Home > Back-end >  split big pdf into multiple smaller pdfs of different page length based on spectific string appearan
split big pdf into multiple smaller pdfs of different page length based on spectific string appearan

Time:01-15

Problem

I have a long PDF file with many pages. I want that this pdf is splitted in many smaller files, which lenght is derived from the text content of the long pdf. You can imagine the string as something that activate a scissors that cut the long pdf and give even the filename to the smaller pdf.

The "scissors" strings are generated by the following iterator and are represented from "text":

for municipality in array_merged_zone_send:
    text = f'PANORAMICA DI {municipality.upper()}'

If I print ('text') in the iterator the result is that:

PANORAMICA DI BELLINZONA
PANORAMICA DI RIVIERA
PANORAMICA DI BLENIO
PANORAMICA DI ACQUAROSSA

The strings above are unique values, they appear only once. Above I have shown only the first four, there are more and EVERY item is written in the original pdf that I want to split. Every item appears only one time in the original pdf, no more than one, no less than one (match always one to one) and in the pdf there is never additional "PANORAMICA DI........" that is not already an item obtained by the iteration. PANORAMICA means OVERVIEW in English.
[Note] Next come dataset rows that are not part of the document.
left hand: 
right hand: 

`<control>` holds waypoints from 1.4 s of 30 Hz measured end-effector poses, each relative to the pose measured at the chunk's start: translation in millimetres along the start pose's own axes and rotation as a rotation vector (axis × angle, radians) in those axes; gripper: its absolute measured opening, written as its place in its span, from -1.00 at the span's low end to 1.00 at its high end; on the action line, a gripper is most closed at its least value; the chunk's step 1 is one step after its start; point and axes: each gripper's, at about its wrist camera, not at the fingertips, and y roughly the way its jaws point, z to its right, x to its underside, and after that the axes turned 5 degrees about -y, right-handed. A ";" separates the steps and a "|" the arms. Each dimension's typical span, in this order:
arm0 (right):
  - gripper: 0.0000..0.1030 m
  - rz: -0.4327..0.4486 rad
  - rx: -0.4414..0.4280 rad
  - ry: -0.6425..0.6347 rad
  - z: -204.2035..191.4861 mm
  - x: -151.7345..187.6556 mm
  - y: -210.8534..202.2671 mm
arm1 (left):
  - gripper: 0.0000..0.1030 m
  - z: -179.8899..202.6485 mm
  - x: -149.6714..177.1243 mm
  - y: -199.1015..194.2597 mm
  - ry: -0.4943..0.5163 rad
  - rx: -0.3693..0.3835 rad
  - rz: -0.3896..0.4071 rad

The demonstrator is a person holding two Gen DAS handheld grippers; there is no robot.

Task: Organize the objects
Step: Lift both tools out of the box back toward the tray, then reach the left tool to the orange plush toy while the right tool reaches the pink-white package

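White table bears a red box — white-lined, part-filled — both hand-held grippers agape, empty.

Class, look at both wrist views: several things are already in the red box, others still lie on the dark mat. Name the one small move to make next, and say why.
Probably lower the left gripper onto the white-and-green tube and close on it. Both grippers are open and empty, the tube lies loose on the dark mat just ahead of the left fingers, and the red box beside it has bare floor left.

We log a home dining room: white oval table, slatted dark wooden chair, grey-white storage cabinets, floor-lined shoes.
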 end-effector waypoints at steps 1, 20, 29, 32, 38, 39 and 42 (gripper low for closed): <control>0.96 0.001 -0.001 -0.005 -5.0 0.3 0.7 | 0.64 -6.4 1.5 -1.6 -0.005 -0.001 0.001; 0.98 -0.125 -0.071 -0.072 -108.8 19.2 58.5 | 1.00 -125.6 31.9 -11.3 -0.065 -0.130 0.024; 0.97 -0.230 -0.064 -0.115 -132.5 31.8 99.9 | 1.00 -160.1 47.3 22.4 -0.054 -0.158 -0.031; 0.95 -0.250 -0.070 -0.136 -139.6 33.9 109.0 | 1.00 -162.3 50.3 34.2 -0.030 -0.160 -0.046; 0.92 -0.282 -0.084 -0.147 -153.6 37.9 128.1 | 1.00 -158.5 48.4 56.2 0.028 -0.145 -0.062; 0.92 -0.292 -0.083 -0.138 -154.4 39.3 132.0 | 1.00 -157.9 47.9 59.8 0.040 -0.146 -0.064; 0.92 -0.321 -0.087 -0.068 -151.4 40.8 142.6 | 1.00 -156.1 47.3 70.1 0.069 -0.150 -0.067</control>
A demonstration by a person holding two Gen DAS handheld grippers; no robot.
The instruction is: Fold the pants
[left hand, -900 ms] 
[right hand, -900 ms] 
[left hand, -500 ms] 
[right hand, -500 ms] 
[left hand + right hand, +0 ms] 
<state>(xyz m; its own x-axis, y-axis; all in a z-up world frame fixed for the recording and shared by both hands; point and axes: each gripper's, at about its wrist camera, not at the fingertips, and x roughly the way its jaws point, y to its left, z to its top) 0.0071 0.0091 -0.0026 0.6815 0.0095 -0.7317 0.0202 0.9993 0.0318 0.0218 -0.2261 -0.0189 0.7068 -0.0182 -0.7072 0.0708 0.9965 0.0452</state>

Here an example of the pages inside the original pdf where there is the string that come from item "PANORAMICA DI BLENIO" enter image description here

What I want to do: I want to split the original pdf every time that appears the string item. In the image above the original pdf have to be split in two: first pdf end in the page before "PANORAMICA DI BLENIO", second begins in page "PANORAMICA DI BLENIO" and will end in the page before the next "PANORAMICA DI {municipality.upper()}". The resulting pdf name is "zp_Blenio.pdf" for the second, for the first "zp_Acquarossa". For this it should be no problem because "municipality" when it is no upper() is already OK (in other words is "Acquarossa" and "Blenio")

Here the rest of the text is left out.